Ngatiyana menilai Musrenbang bukan sekadar agenda tahunan formalitas, melainkan forum strategis untuk menentukan arah kebijakan pembangunan daerah. Karena itu, setiap usulan program harus disusun secara cermat, terukur, serta terintegrasi antarperangkat daerah maupun dengan program berbasis kewilayahan.

“Perencanaan yang baik akan mencegah pekerjaan yang sama dilakukan oleh dua program berbeda. Anggaran yang kita miliki harus benar-benar efektif, tepat sasaran, dan memberi manfaat nyata bagi masyarakat,” tegas Ngatiyana saat diwawancarai awak media, Jumat (6/2/26).

Ia menjelaskan, Pemerintah Kota Cimahi saat ini menjalankan berbagai skema pembangunan, mulai dari program murni pemerintah daerah hingga Program Pemberdayaan Masyarakat (PPM) yang dialokasikan sampai tingkat rukun warga (RW). Tanpa sinkronisasi yang matang, berbagai skema tersebut berpotensi menimbulkan duplikasi kegiatan di lapangan.

Menurutnya, tumpang tindih program bukan hanya berdampak pada inefisiensi anggaran, tetapi juga mengurangi daya ungkit pembangunan bagi masyarakat. Oleh sebab itu, integrasi perencanaan menjadi kunci agar belanja daerah benar-benar optimal.

Dalam kesempatan tersebut, Ngatiyana juga mengapresiasi tingginya partisipasi masyarakat dalam FGD Musrenbang Kecamatan Cimahi Tengah. Kehadiran perwakilan masyarakat dari tingkat kelurahan hingga kecamatan dinilainya mencerminkan komitmen bersama dalam merencanakan pembangunan daerah.

“Alhamdulillah seluruh unsur masyarakat bisa hadir dan terlibat aktif.
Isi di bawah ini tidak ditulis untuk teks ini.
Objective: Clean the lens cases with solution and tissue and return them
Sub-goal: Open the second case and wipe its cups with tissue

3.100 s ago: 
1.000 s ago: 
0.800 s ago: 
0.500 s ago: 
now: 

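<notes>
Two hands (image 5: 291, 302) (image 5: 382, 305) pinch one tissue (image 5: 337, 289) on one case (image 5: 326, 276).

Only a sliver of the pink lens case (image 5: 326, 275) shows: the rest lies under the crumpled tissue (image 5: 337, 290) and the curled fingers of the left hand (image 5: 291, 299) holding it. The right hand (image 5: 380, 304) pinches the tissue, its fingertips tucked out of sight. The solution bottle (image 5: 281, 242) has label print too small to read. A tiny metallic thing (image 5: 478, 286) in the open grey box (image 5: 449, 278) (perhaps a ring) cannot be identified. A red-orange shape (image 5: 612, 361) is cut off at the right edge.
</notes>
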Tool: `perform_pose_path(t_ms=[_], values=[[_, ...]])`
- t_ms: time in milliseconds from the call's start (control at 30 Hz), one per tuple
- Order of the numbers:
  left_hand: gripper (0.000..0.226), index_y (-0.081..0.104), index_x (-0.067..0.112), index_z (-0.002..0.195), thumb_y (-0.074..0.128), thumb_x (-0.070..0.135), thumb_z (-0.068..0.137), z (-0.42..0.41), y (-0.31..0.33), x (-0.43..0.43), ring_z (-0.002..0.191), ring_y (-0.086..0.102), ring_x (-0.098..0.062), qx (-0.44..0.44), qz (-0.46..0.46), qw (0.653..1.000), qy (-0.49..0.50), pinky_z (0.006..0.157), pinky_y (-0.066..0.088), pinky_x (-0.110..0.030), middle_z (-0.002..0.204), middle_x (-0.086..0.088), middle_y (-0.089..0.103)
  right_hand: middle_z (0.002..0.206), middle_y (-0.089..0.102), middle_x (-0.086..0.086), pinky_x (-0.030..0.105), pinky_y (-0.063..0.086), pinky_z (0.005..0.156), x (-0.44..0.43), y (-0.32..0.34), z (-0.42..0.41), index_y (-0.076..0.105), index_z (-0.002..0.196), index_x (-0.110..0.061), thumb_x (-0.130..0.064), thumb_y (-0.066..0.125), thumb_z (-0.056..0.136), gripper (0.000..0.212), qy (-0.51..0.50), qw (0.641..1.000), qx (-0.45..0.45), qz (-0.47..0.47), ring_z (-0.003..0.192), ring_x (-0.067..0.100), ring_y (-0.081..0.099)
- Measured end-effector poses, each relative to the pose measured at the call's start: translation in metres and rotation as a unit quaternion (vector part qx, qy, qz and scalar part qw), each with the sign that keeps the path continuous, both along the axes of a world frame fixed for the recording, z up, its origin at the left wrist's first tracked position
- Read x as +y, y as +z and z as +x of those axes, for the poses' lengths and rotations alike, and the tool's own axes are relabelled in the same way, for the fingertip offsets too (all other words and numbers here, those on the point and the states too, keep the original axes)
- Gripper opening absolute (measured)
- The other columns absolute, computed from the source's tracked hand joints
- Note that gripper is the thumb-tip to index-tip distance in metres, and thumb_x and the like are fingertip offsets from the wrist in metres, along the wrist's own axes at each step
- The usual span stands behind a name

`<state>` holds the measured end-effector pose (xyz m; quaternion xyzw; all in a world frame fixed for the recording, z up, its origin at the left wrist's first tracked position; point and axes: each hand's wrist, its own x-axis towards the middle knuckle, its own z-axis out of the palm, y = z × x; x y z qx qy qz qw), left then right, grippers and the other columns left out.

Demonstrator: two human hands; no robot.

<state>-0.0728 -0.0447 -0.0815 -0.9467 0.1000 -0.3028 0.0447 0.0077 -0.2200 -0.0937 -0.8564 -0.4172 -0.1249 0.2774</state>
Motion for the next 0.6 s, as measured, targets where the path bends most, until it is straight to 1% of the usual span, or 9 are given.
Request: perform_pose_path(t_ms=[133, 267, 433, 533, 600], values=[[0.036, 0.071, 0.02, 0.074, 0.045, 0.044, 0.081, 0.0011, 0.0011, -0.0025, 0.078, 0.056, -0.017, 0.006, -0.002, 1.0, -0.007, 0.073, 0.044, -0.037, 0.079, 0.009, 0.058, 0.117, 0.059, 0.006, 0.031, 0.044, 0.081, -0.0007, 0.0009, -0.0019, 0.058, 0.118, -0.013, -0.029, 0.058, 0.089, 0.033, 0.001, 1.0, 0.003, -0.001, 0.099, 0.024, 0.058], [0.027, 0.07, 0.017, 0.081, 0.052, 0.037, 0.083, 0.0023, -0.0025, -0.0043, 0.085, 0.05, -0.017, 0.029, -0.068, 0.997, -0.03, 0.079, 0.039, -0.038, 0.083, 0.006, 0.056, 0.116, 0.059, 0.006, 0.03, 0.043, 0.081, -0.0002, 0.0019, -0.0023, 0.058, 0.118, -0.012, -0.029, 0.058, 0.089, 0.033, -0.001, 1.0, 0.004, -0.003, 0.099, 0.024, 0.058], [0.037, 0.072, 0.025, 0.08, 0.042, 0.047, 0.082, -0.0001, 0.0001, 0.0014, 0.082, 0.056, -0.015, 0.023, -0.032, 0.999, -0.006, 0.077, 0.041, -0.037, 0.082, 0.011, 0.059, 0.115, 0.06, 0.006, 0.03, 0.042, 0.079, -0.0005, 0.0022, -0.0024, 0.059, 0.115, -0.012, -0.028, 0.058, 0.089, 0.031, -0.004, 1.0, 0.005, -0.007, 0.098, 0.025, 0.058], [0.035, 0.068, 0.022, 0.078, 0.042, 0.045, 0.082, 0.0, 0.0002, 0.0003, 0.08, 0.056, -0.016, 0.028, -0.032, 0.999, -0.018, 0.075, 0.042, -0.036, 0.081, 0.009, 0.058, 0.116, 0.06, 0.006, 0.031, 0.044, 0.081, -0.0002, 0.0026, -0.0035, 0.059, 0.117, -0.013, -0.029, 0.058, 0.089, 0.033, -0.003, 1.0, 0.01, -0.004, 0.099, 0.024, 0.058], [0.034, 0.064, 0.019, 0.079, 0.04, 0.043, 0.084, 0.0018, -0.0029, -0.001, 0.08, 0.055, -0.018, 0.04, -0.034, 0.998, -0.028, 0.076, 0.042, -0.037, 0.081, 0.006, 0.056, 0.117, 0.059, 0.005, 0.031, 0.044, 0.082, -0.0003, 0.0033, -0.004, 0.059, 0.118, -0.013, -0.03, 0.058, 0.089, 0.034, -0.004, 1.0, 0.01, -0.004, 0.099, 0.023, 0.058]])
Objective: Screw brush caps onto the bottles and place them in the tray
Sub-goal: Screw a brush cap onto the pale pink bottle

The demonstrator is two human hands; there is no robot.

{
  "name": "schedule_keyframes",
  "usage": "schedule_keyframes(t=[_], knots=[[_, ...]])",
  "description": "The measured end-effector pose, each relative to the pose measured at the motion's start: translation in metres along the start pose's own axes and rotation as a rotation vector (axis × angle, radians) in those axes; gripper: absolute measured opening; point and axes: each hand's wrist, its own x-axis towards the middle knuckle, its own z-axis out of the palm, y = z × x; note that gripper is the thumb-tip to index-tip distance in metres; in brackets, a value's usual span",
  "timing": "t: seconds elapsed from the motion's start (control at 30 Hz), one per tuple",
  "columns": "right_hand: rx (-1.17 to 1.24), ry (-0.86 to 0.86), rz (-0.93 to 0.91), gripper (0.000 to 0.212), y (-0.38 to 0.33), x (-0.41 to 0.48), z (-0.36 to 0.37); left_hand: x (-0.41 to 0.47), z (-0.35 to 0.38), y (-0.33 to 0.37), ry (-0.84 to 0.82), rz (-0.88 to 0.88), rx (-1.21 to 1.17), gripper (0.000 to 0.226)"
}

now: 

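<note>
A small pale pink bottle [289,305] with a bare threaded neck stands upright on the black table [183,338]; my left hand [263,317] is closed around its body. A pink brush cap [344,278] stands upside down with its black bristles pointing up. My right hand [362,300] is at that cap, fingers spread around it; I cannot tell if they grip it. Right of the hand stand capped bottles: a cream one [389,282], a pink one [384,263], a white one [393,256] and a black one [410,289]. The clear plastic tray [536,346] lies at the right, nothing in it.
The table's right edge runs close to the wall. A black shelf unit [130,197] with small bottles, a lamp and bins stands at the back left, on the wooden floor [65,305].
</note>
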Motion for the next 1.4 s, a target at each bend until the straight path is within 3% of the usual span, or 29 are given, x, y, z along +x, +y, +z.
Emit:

Ini menunjukkan bahwa perencanaan pembangunan di Cimahi tidak hanya dilakukan oleh pemerintah, tetapi juga melibatkan masyarakat secara langsung,” ujarnya.

Meski demikian, Ngatiyana mengingatkan bahwa tidak semua usulan dapat direalisasikan dalam satu tahun anggaran. Pemerintah daerah, kata dia, tetap harus menyesuaikan rencana pembangunan dengan kemampuan fiskal dan kondisi Anggaran Pendapatan dan Belanja Daerah (APBD).

Karena itu, penentuan skala prioritas menjadi hal yang mutlak dilakukan. Ia menekankan bahwa program yang diprioritaskan harus memiliki dampak langsung dan terukur bagi masyarakat, terutama dalam menjawab kebutuhan paling mendesak.

FGD Musrenbang Kecamatan Cimahi Tengah ini diharapkan mampu merumuskan daftar program prioritas yang sesuai dengan kondisi lapangan, sekaligus menjadi fondasi awal bagi perencanaan pembangunan Kota Cimahi yang lebih terarah, efektif, dan berkelanjutan.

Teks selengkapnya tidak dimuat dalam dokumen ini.